_Your assignment_:
Everything from the top of the data below through the line with "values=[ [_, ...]" should be duplicated exactly, and nothing past it.

_Information supplied_:
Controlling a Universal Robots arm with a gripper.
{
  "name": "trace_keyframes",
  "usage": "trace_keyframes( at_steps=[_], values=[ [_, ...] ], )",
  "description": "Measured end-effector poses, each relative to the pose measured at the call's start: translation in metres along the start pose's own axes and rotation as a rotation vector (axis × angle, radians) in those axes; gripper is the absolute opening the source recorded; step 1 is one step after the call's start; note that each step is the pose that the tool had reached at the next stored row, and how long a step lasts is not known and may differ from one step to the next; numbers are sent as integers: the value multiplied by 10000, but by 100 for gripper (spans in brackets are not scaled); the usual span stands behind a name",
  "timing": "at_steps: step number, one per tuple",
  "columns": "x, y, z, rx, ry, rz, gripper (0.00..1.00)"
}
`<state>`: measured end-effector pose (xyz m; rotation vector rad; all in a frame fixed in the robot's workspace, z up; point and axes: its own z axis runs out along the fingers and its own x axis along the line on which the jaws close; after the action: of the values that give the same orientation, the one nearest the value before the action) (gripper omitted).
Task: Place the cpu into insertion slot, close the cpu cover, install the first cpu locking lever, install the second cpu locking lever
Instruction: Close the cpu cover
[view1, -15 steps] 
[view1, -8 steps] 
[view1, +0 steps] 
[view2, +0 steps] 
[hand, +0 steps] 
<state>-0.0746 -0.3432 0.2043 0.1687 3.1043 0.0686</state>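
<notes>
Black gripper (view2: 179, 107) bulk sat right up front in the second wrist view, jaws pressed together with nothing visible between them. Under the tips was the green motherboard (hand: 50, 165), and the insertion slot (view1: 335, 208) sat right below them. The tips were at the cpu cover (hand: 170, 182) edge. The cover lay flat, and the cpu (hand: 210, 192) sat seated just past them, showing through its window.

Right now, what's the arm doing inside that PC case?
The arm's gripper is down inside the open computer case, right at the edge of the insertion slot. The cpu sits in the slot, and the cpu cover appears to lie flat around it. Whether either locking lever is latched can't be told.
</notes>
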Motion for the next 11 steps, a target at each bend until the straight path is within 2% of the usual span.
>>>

_Solved problem_:
Controlling a Universal Robots arm with a gripper.
{
  "name": "trace_keyframes",
  "usage": "trace_keyframes( at_steps=[_], values=[ [_, ...] ], )",

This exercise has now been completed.